If the diazepan hasn't knock him out then I would suggest that the dose is too low....it knocks my son out for several hours. However the vet should know the right amount.
Personally I don't see the point of the MRI scan, it will only offer some indication of the site within the brain where the activity is happening, and will only do that if you are lucky and catch the fit while he is in there, or he stays in a long time (very expensive). My son had an EEG which showed sub-clinical fitting (i.e. not visible outside his brain) every 15-30 seconds, didn't help much with setting the medication etc.
As for phenobarbitone, I would give it a try but ask about other drugs, they have come on a lot in the past 10 years.
It sounds like your dog is in great distress so I would not keep trying for the sake of it (yes I do have a dog).
My son's fits started suddenly when he was 14 months old.
Iain


----------



## patp (Apr 30, 2007)

So sorry to hear about Otto Lin. It must be awful for you.

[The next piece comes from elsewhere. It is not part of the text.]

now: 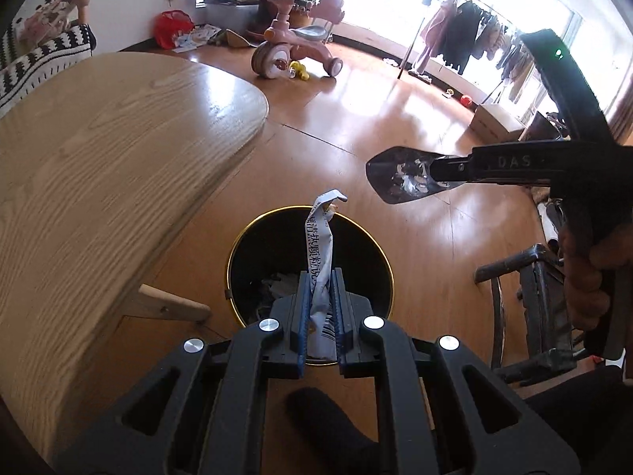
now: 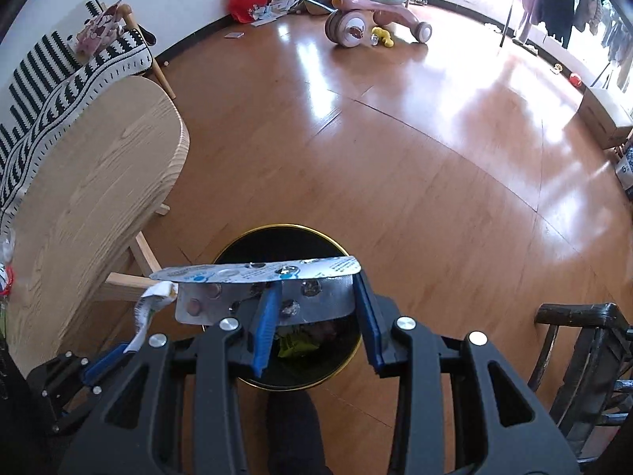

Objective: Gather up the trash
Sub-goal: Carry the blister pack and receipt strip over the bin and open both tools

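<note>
Directly below both grippers sits the bin [image 1: 311,265], black with a gold rim, on the floor just right of the wooden surface [image 1: 99,166]. Your left gripper [image 1: 319,301] is clamped on a white sachet [image 1: 321,245], whose long axis runs straight out along the fingers, its free end over the bin's mouth. Your right gripper [image 2: 316,297] has its fingers apart, yet a silver blister pack [image 2: 261,289] hangs between them, lying crosswise with its long axis running left to right above the bin; you cannot tell what still holds it. Both pieces look placed for a drop, so the next move is likely just parting the left fingers. Some trash already lies inside.
</note>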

I am afraid that there is epilepsy in GSD's. I used to own and breed them so I speak with some authority. Although my dogs did not suffer from that particular hereditary disease they did suffer from others which is why I no longer have the breed. 

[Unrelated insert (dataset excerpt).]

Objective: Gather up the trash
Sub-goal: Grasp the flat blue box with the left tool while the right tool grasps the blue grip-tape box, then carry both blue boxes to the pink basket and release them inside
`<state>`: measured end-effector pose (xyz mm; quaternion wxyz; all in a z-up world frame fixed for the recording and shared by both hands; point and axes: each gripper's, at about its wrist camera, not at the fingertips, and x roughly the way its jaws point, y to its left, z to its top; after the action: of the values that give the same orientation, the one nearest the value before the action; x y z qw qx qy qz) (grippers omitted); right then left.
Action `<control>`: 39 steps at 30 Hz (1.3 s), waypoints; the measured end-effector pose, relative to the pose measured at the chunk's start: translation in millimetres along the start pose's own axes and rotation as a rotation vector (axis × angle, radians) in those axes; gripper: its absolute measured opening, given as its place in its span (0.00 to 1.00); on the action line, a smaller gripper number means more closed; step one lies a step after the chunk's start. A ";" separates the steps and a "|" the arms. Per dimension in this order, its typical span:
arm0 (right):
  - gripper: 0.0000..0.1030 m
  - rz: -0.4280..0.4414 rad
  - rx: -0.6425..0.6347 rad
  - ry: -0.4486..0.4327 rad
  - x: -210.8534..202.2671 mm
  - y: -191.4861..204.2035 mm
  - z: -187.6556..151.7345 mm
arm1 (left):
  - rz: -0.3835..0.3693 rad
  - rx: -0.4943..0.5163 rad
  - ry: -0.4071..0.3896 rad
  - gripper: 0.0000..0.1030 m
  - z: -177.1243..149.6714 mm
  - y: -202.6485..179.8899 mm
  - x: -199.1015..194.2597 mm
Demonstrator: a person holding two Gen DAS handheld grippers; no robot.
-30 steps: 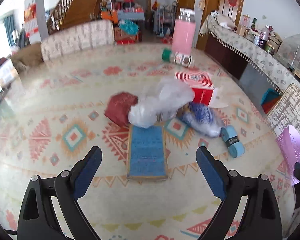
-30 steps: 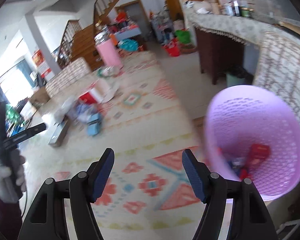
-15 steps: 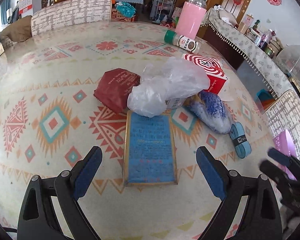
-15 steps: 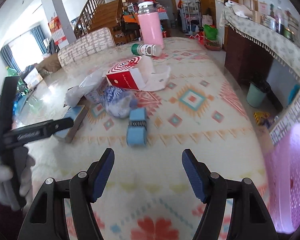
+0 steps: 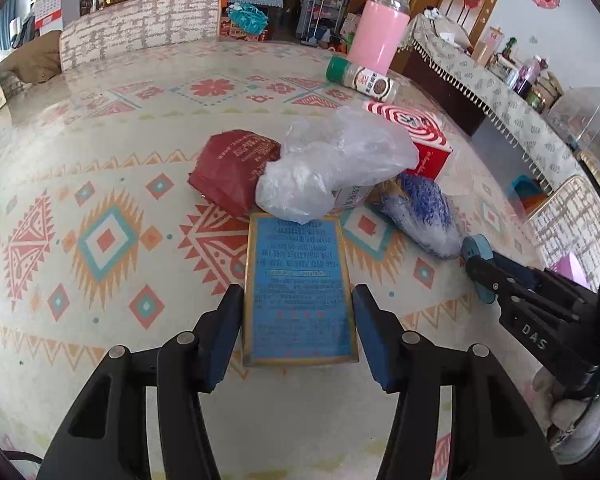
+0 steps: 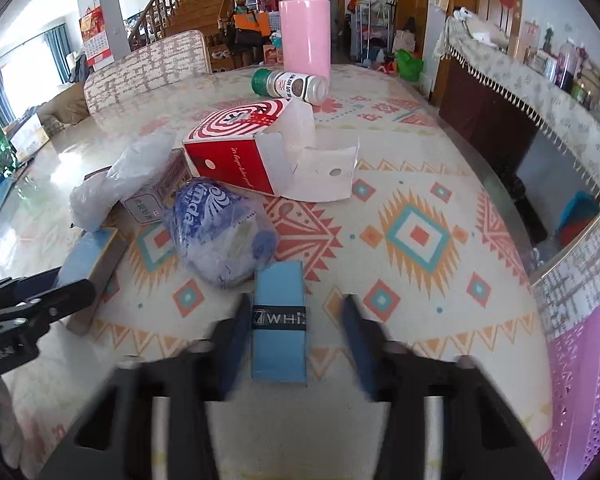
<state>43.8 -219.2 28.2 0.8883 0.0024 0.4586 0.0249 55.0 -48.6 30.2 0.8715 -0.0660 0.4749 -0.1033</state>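
A flat blue box (image 5: 300, 280) lies on the patterned tablecloth. My left gripper (image 5: 298, 292) is closing, and its pads touch both long sides of the box's near half. A light blue grip-tape pack (image 6: 278, 332) lies between the blurred fingers of my right gripper (image 6: 295, 300). Those jaws are closing too: the left pad is against the pack and the right pad still stands off it. Behind lie a clear plastic bag (image 5: 332, 168), a dark red packet (image 5: 232, 168), a blue-and-white wrapper (image 6: 216, 232) and an open red-and-white carton (image 6: 236, 152).
A lilac perforated basket (image 6: 580, 380) stands off the table's right edge. A spice bottle (image 6: 292, 86) lies in front of an upright pink flask (image 6: 305, 28) at the far side. A patterned chair back (image 5: 140, 24) rises behind the table. A sideboard (image 6: 540, 92) runs along the right.
My right gripper swung from the lilac basket over the table to the blue pack, and its jaws narrowed. My left jaws closed in from wide onto the blue box.
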 end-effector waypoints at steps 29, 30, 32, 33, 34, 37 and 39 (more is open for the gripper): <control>0.27 0.097 0.173 -0.172 -152.4 -69.3 -100.1 | -0.236 0.125 -0.169 0.53 -21.4 -72.2 -92.2; 0.27 0.092 0.186 -0.179 -156.1 -76.7 -103.3 | -0.241 0.133 -0.168 0.53 -22.4 -76.7 -94.2; 0.27 0.089 0.206 -0.188 -161.0 -87.5 -108.7 | -0.254 0.166 -0.161 0.53 -25.8 -92.3 -99.5; 0.27 0.086 0.220 -0.193 -163.4 -94.9 -112.0 | -0.258 0.176 -0.159 0.53 -27.3 -96.7 -100.8; 0.27 0.084 0.232 -0.196 -165.3 -100.8 -114.3 | -0.266 0.193 -0.155 0.53 -28.7 -105.5 -102.3; 0.27 0.075 0.273 -0.209 -170.5 -121.7 -123.1 | -0.287 0.236 -0.142 0.53 -30.8 -129.0 -103.6; 0.27 0.066 0.300 -0.218 -173.7 -136.8 -127.8 | -0.303 0.262 -0.132 0.53 -29.8 -145.1 -101.8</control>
<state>-155.0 -366.2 91.9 0.9210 0.1526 0.3580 -0.0150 -40.7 -165.1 127.9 0.8763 -0.0295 0.3838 -0.2896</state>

Epileps varies from dog to dog so much. As far as I know there is no scientific evidence that vaccination or flea treatments cause siezures. I think that rumour comes from breeders trying to find a cause. Almost every disease in the dog will be put down to vaccination by some breeders. They are just in denial I am afraid.

My first GSD came from a much researched breeder. I took every precaution I could to make sure the puppy was from sound stock. It turned out this breeder had knowingly used a dog suffering from cryptorchidism (reteained testicle) and this manifested itself in my puppies later on. I was then approached by a top breeder to use my affected dog at stud! She defended herself by saying that she was only going to keep a bitch puppy from the litter and would sell the rest as pets. (For those who do not know a retained testicle can turn cancerous if not removed in time).

If it is any comfort it is thought that the dog is not aware of a seizure. Neither can they worry as we would. They just accept what life throws at them and get on with it. They may be confused or puzzled but that is about it. Howling is an instinct to call for help and may be a symptom of Otto's confusion. It may help to have a favourite toy or bed available at all times. A DAP diffuser may also help. If he is used to a crate he may feel safer in there?

I do so hope the medics find a cause and are able to offer a treatment.

Best Wishes

Pat


----------



## 118286 (Nov 18, 2008)

hi its squiggle again we did have a second dog who was from the same breeder unfortunatly he also suffered from epilepsy but he had major fits and sadly had to be put to sleep after a multiple fit that the vet could not bring him round from i know its horrible watching them in fits but by our experiance with the breed it is hereditory we now have 2 german shepards that are clear of fits but they had there vaccinations late about year old it took our vet ages to persude us to have them vaccinated because that is what we blamed it on you have our sympathy good luck with otto regards squiggle


----------



## wobby (May 1, 2005)

andybodoyd said:


> Our yellow lab had a fit at 7 months old,didn't fit again for about 8 months but then started to have increasing fits till she was having one every couple of weeks with the fits lasting from a couple of minutes to up to 5 minutes. Started on Epiphen (phenobarbitone) and hasn't fitted since ( 8 weeks). Watching your dog fitting is a horrible experience.Think I have read that as well as vaccinations flea treatments can reduce the threshhold for a dog to fit!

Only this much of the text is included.